Exercise
Leave out any picture and return the remaining listing below exactly as given.
========================================================================
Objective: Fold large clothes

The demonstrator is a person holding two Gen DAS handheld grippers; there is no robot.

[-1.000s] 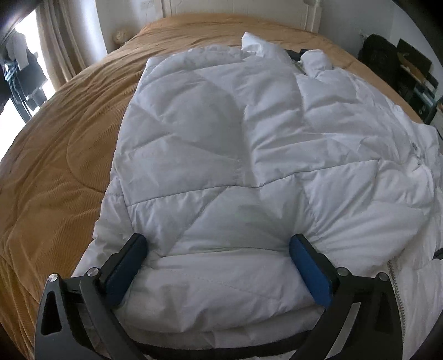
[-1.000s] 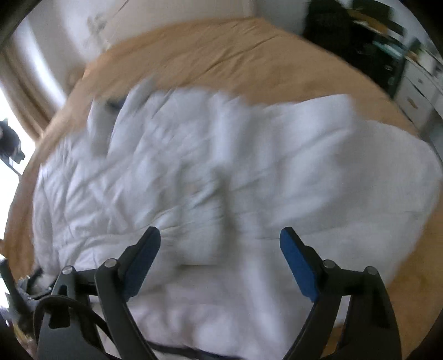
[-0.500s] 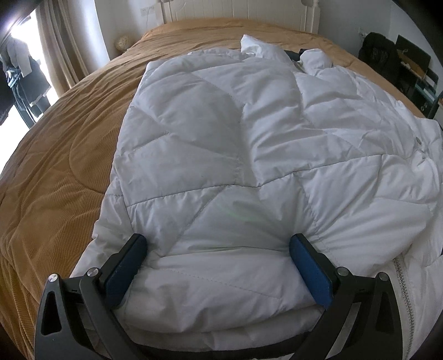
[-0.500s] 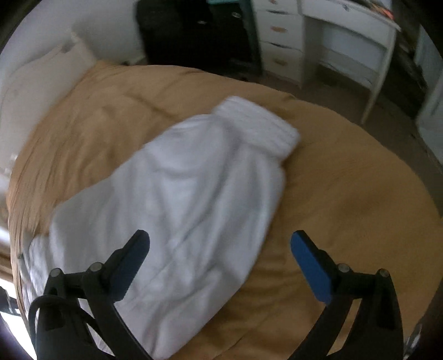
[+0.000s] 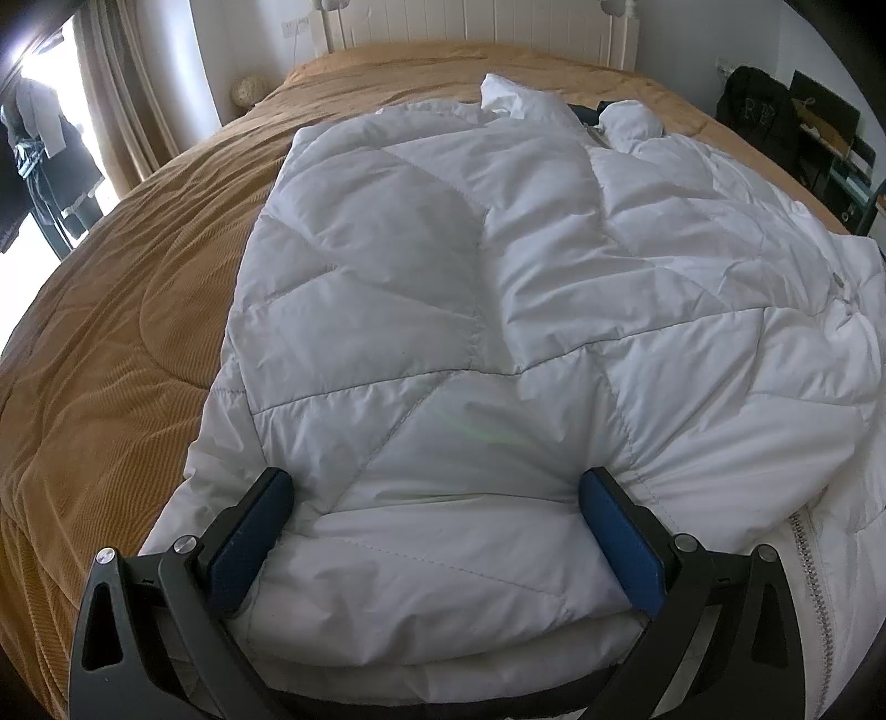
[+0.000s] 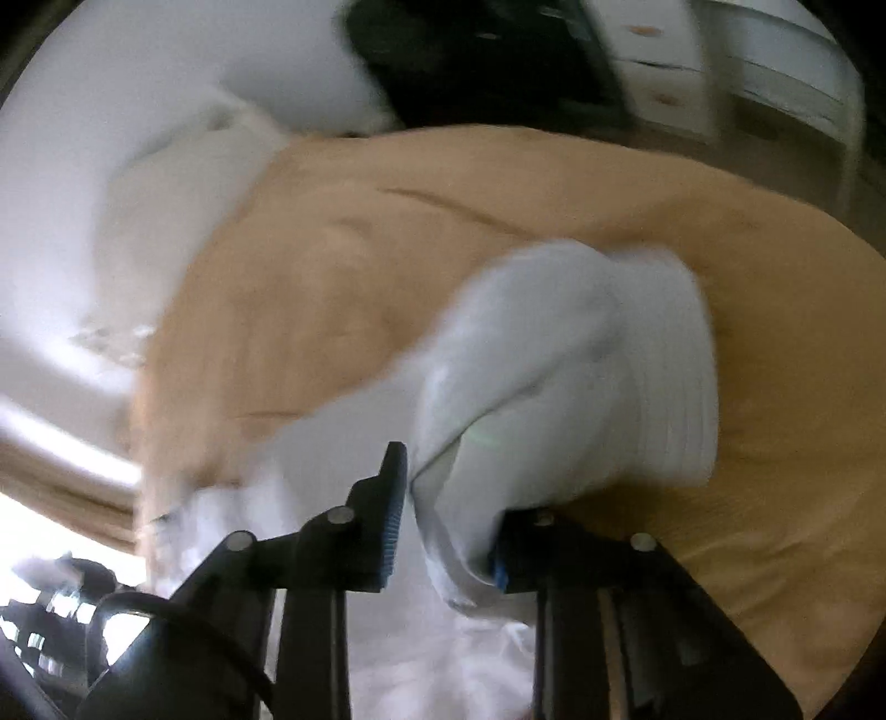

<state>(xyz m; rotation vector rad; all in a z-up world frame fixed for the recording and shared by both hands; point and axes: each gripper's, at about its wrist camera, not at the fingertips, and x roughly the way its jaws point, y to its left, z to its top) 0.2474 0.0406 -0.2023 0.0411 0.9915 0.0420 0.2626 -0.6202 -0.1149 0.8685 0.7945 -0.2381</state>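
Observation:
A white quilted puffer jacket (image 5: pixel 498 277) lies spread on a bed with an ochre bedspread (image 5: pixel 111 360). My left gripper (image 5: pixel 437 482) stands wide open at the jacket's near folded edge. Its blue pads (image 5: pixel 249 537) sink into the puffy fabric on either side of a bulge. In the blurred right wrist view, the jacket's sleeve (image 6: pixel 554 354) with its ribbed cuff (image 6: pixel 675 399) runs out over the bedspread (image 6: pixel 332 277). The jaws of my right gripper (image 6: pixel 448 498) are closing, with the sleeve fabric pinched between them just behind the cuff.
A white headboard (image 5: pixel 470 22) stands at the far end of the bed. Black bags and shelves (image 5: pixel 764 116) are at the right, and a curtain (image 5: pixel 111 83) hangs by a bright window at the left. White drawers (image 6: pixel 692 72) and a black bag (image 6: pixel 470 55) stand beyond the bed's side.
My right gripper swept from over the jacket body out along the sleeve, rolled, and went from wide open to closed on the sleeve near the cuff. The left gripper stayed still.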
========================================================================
Answer space
Objective: Fold large clothes

The demonstrator is a person holding two Gen DAS handheld grippers; there is no robot.

[-1.000s] 
[-1.000s] 
[-0.500s] 
[-0.500s] 
[+0.000s] 
[+0.000s] 

<state>(xyz m; rotation vector rad; all in a z-up world frame fixed for the recording and shared by both hands; point and axes: each gripper's, at about its wrist camera, not at the fingertips, and x roughly the way its jaws point, y to its left, z to its top) 0.2474 0.0406 -0.2023 0.0411 0.9915 0.0420 0.2626 -0.6202 -0.1149 0.8685 0.7945 -0.2381</state>
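Observation:
A white quilted puffer jacket (image 5: pixel 498 277) lies spread on a bed with an ochre bedspread (image 5: pixel 111 360). My left gripper (image 5: pixel 437 482) stands wide open at the jacket's near folded edge. Its blue pads (image 5: pixel 249 537) sink into the puffy fabric on either side of a bulge. In the blurred right wrist view, the jacket's sleeve (image 6: pixel 554 354) with its ribbed cuff (image 6: pixel 675 399) runs out over the bedspread (image 6: pixel 332 277). The jaws of my right gripper (image 6: pixel 448 498) are closing, with the sleeve fabric pinched between them just behind the cuff.
A white headboard (image 5: pixel 470 22) stands at the far end of the bed. Black bags and shelves (image 5: pixel 764 116) are at the right, and a curtain (image 5: pixel 111 83) hangs by a bright window at the left. White drawers (image 6: pixel 692 72) and a black bag (image 6: pixel 470 55) stand beyond the bed's side.
My right gripper swept from over the jacket body out along the sleeve, rolled, and went from wide open to closed on the sleeve near the cuff. The left gripper stayed still.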

Nothing more is needed for this answer.